Lors de sa rencontre avec les parlementaires au cours de l’Assemblée plénière de la 47e session de l’Assemblée Parlementaire Francophone (APF), la secrétaire générale de l’Organisation Internationale de la Francophonie, Louise Mushikiwabo, est revenue sur une responsabilité essentielle des dirigeants.
« Les dirigeants des pays ont l’obligation de travailler dur pour offrir une vie décente, un minimum de base à leurs citoyens, » a-t-elle déclaré.

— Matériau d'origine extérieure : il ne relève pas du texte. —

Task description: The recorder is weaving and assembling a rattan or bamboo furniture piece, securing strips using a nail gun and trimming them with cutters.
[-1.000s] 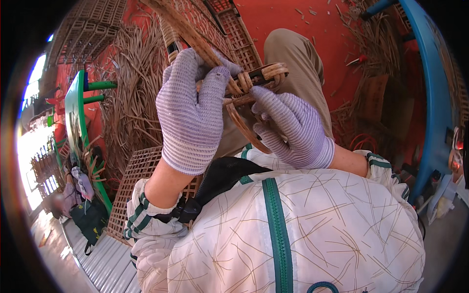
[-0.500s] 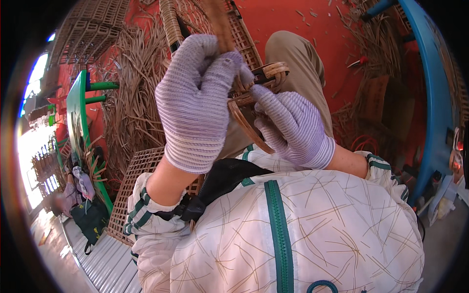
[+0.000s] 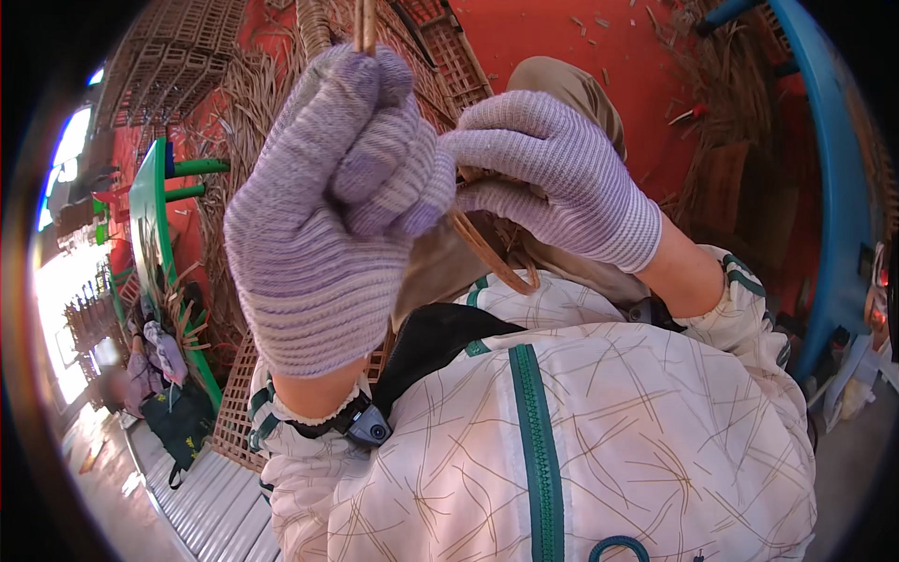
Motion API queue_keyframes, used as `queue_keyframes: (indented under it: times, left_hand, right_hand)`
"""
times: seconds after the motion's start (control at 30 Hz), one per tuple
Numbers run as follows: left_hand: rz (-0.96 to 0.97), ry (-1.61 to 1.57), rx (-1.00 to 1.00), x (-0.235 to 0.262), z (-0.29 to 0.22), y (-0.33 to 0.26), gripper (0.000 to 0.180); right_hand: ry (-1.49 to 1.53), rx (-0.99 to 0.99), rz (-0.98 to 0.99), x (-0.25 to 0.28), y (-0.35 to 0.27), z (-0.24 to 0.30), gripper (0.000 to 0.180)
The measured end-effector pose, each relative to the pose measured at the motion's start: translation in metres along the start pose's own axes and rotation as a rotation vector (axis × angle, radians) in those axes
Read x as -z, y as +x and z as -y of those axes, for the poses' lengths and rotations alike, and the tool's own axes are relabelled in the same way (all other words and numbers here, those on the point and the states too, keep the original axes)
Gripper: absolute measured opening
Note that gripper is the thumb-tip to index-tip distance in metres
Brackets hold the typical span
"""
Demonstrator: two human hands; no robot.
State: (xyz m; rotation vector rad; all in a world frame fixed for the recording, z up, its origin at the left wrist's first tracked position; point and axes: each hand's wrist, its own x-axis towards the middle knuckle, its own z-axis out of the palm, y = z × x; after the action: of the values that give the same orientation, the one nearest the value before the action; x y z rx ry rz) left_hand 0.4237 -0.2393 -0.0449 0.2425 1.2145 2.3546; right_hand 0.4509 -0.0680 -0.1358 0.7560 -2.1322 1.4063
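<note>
My left hand (image 3: 328, 206), in a lilac knitted glove, is raised close to the camera and closed around thin brown cane strips (image 3: 363, 23) that stick up out of the fist. My right hand (image 3: 552, 178), in the same kind of glove, is just beside it, fingers curled on a bent loop of cane (image 3: 492, 258) that hangs between the hands. Both hands touch at the fingertips. What lies under the hands is hidden by the gloves.
A woven cane panel (image 3: 239, 412) lies by my left side on the red floor (image 3: 552, 37). Loose cane strips (image 3: 234, 112) are heaped beyond it. A green frame (image 3: 150, 215) stands at the left, a blue chair (image 3: 829, 187) at the right. Another person sits at the far left (image 3: 140, 365).
Both hands have risen toward the camera, pulling the cane strips upward. The woven piece seen between the hands earlier is now covered by the gloves.
</note>
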Motion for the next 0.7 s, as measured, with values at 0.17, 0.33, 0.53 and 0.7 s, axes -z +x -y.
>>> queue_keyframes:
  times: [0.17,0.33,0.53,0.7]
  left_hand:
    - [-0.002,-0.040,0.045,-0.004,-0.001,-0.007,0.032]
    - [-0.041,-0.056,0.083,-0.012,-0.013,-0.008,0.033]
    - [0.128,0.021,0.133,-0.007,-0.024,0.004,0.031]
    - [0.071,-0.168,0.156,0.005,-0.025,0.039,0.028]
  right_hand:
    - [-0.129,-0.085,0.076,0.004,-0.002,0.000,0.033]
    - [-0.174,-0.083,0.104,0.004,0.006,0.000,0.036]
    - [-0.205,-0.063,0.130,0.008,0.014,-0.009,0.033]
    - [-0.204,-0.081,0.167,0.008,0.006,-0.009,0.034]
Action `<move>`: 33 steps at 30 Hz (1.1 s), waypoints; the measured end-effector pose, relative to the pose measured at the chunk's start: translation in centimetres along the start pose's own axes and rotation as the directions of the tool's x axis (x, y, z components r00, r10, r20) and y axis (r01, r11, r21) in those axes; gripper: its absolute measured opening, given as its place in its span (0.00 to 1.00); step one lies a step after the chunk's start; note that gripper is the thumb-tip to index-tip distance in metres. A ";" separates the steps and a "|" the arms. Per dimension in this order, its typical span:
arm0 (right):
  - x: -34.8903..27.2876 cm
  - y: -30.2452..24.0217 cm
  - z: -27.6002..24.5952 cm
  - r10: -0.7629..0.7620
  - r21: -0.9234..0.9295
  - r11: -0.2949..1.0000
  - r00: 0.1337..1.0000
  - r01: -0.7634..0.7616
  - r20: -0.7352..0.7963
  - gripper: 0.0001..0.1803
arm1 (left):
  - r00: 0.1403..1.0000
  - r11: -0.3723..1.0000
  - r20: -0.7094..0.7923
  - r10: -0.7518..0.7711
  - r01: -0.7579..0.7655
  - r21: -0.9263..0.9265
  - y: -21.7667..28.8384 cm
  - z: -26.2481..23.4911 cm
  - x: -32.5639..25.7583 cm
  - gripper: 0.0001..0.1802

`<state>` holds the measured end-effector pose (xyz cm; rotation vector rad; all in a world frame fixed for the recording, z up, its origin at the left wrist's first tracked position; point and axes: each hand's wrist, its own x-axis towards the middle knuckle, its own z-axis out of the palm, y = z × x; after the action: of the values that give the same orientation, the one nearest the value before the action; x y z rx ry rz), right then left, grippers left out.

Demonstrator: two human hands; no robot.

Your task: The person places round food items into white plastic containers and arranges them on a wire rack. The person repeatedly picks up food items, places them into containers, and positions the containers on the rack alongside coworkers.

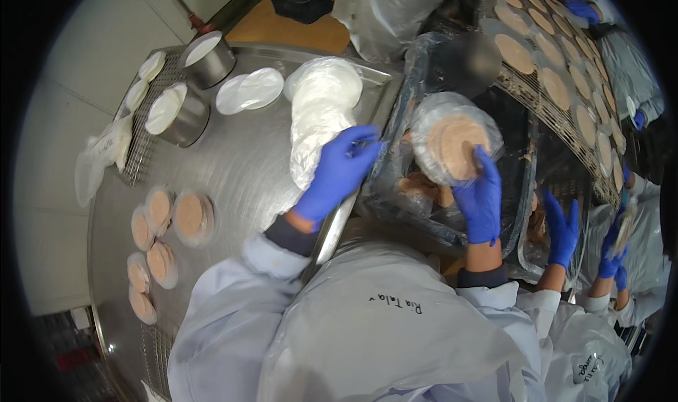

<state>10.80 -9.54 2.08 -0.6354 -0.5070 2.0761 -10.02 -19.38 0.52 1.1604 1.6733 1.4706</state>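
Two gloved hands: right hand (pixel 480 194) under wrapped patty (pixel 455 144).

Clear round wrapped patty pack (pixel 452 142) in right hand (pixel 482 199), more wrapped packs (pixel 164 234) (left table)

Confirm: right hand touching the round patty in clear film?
Touching. The head view shows the right hand with its fingers lying over the lower edge of the film-wrapped patty, no gap.

A round, pale-brown patty (pixel 455 144) wrapped in clear film is tilted up on edge above the dark crate (pixel 519 155), fingers behind it.
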 end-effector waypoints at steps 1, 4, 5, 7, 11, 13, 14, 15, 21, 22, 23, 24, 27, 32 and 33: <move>0.5 0.5 -0.5 0.005 -0.069 0.998 0.998 -0.010 -0.068 0.27 | 0.999 0.985 -0.028 0.039 -0.034 0.170 -1.2 -2.1 -1.1 0.17; 1.4 -0.4 2.1 -0.171 -0.233 0.961 0.982 0.150 -0.076 0.23 | 0.942 0.635 0.156 0.298 -0.318 0.704 -6.5 -4.7 -3.6 0.13; 1.7 -1.4 3.5 -0.239 -0.221 0.945 0.971 0.239 0.029 0.23 | 0.926 0.567 0.163 0.341 -0.341 0.750 -7.7 -5.4 -4.4 0.12; 1.4 -5.4 8.1 -0.368 -0.156 0.906 0.915 0.393 0.168 0.23 | 0.949 0.650 0.037 0.314 -0.243 0.720 -7.5 -5.8 -5.0 0.09; 6.7 -11.4 7.7 -0.552 -0.254 0.785 0.824 0.565 0.126 0.28 | 0.976 0.996 -0.218 0.016 0.003 0.085 -5.4 -5.3 -1.6 0.09; 5.5 -10.9 4.6 -0.662 -0.445 0.676 0.750 0.588 -0.015 0.29 | 0.979 0.959 -0.145 -0.140 0.098 -0.267 -2.6 -4.7 1.7 0.13; 4.1 -10.5 3.4 -0.660 -0.467 0.679 0.749 0.566 -0.053 0.29 | 0.977 0.840 -0.165 -0.138 0.027 -0.542 -1.0 -3.2 3.1 0.15; 2.3 -10.2 2.2 -0.668 -0.490 0.676 0.738 0.550 -0.093 0.30 | 0.971 0.675 -0.108 -0.214 0.067 -0.734 0.0 -1.5 5.0 0.15; 3.2 -10.5 -2.7 -0.399 0.196 0.878 0.894 0.436 -0.204 0.31 | 0.950 0.960 0.142 0.277 -0.279 -0.009 4.8 12.8 11.0 0.20; 3.7 -11.1 -2.5 -0.388 0.254 0.876 0.912 0.410 -0.134 0.30 | 0.900 0.897 0.064 0.432 -0.436 0.069 4.8 14.7 11.9 0.22; 3.5 -11.4 -2.6 -0.377 0.307 0.871 0.922 0.384 -0.083 0.30 | 0.824 0.814 0.011 0.567 -0.562 0.150 5.2 16.1 11.9 0.24; 3.6 -11.4 -2.6 -0.365 0.268 0.881 0.920 0.391 -0.141 0.28 | 0.845 0.846 0.043 0.532 -0.532 -0.014 5.1 16.7 11.4 0.25; 2.5 -10.9 -3.1 -0.377 0.194 0.861 0.846 0.470 -0.377 0.25 | 0.924 0.703 0.237 0.301 -0.047 -0.709 6.7 16.7 9.2 0.27; 2.2 -14.2 1.7 -0.655 0.039 0.747 0.745 0.664 -0.126 0.22 | 0.833 0.255 0.549 -0.069 0.547 -0.797 6.5 11.0 6.9 0.29; 3.4 -15.4 2.1 -0.627 0.049 0.768 0.765 0.639 -0.146 0.22 | 0.848 0.349 0.512 -0.136 0.524 -0.777 6.2 9.2 6.8 0.28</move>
<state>17.63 1.21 11.64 -0.4443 -0.4667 1.3929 -3.45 -9.28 5.46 0.3510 0.5433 1.4160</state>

Le sujet crucial de la mauvaise santé de la démocratie se présentant dans le monde en général et plus particulièrement dans l’espace francophone se manifeste par les menaces, la rupture des confiances entre gouvernants et gouvernés, le terrorisme, les mouvements migratoires et déplacement massif des populations, les difficultés d’accès aux services de base. Ce sont autant d’épreuves et de défis interpellant surtout les dirigeants des Etats et gouvernements.
« En adoptant la charte de la francophonie, la déclaration de Bamako et la déclaration de Saint Boniface, nos Etats et gouvernement ont voulu insister sur la place centrale que doit occuper la démocratie dans les valeurs et principes de notre organisation, » a rappelé Louise Mushikiwabo à l’auguste Assemblée Parlementaire Francophone (APF).

« Certes, des efforts ont été faits ces vingt dernières années pour emprunter les systèmes des représentations politiques, la démocratie comme mode de légitimation de la volonté des peuples, » a -t-elle reconnu.
Des études diverses projettent une tendance régulière à la baisse, un déclin à long terme de la participation des citoyens aux élections.
L’une des raisons principales à ces phénomènes est l’incapacité ou l’insuffisance de volonté des gouvernants à prendre en compte les insinuations des politiques notamment économiques, sociales et sécuritaires. Il y a aussi la prolifération des fausses informations à travers des médias incontrôlés surtout en ligne qui contribuent à perturber le bon fonctionnement de la démocratie.

Les parlementaires qui représentent les idées, les ambitions des peuples francophones à travers le monde ont été incités à lutter contre la mauvaise gouvernance, la corruption, les violations des droits des citoyens et l’appauvrissement des populations dus à la mauvaise démocratie.